▶ _Activity_
Copy out the entire listing word for word.

▶ _Stored data_
--

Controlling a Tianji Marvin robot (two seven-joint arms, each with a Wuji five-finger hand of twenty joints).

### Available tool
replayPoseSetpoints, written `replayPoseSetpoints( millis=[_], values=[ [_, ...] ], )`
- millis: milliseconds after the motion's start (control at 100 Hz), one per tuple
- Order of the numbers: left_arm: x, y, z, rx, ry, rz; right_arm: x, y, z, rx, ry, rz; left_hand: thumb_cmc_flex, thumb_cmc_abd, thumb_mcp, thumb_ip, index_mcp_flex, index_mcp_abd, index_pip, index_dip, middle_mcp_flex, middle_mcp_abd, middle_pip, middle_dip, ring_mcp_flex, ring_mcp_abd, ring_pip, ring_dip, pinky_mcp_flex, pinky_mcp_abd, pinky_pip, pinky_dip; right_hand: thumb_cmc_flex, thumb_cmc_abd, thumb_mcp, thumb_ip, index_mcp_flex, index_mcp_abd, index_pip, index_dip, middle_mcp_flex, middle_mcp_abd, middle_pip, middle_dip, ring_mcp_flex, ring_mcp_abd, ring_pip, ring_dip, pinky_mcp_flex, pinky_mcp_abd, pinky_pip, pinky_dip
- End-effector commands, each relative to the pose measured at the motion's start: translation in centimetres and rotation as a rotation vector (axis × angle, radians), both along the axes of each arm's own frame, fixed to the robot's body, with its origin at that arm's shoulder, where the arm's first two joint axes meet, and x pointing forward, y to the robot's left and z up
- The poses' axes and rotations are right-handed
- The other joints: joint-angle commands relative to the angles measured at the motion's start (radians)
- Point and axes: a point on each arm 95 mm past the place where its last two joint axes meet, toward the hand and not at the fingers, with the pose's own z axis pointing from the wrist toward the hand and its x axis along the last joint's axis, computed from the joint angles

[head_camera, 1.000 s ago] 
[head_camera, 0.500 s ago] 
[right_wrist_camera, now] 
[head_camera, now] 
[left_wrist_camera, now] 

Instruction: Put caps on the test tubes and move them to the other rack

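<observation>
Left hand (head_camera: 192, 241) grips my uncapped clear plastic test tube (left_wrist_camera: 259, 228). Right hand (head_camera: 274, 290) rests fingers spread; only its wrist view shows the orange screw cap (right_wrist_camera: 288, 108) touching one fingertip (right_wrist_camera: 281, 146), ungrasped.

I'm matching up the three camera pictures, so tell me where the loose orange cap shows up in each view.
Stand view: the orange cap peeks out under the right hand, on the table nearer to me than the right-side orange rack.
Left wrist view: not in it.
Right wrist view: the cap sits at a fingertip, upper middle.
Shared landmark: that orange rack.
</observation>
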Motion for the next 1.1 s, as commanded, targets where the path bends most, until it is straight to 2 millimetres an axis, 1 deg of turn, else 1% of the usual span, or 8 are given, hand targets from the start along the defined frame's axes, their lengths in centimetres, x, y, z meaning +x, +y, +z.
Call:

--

▶ _Solution to this exercise_
Controlling a Tianji Marvin robot (two seven-joint arms, each with a Wuji five-finger hand of twenty joints).

### Available tool
replayPoseSetpoints, written `replayPoseSetpoints( millis=[_], values=[ [_, ...] ], )`
- millis: milliseconds after the motion's start (control at 100 Hz), one per tuple
- Order of the numbers: left_arm: x, y, z, rx, ry, rz; right_arm: x, y, z, rx, ry, rz; left_hand: thumb_cmc_flex, thumb_cmc_abd, thumb_mcp, thumb_ip, index_mcp_flex, index_mcp_abd, index_pip, index_dip, middle_mcp_flex, middle_mcp_abd, middle_pip, middle_dip, ring_mcp_flex, ring_mcp_abd, ring_pip, ring_dip, pinky_mcp_flex, pinky_mcp_abd, pinky_pip, pinky_dip; right_hand: thumb_cmc_flex, thumb_cmc_abd, thumb_mcp, thumb_ip, index_mcp_flex, index_mcp_abd, index_pip, index_dip, middle_mcp_flex, middle_mcp_abd, middle_pip, middle_dip, ring_mcp_flex, ring_mcp_abd, ring_pip, ring_dip, pinky_mcp_flex, pinky_mcp_abd, pinky_pip, pinky_dip
- End-effector commands, each relative to the pose measured at the motion's start: translation in centimetres and rotation as a rotation vector (axis × angle, radians), both along the axes of each arm's own frame, fixed to the robot's body, with its origin at that arm's shoulder, where the arm's first two joint axes meet, and x pointing forward, y to the robot's left and z up
- The poses' axes and rotations are right-handed
- The other joints: joint-angle commands relative to the angles measured at the motion's start (radians)
- Point and axes: a point on each arm 95 mm past the place where its last two joint axes meet, toward the hand and not at the fingers, with the pose's own z axis pointing from the wrist toward the hand and its x axis along the last joint's axis, computed from the joint angles

[head_camera, 1.000 s ago] 
[head_camera, 0.500 s ago] 
[right_wrist_camera, now] 
[head_camera, now] 
[left_wrist_camera, now] 

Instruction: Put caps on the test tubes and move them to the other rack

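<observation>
Left hand (head_camera: 192, 241) grips my uncapped clear plastic test tube (left_wrist_camera: 259, 228). Right hand (head_camera: 274, 290) rests fingers spread; only its wrist view shows the orange screw cap (right_wrist_camera: 288, 108) touching one fingertip (right_wrist_camera: 281, 146), ungrasped.

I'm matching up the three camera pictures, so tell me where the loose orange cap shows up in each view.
Stand view: the orange cap peeks out under the right hand, on the table nearer to me than the right-side orange rack.
Left wrist view: not in it.
Right wrist view: the cap sits at a fingertip, upper middle.
Shared landmark: that orange rack.
</observation>
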Motion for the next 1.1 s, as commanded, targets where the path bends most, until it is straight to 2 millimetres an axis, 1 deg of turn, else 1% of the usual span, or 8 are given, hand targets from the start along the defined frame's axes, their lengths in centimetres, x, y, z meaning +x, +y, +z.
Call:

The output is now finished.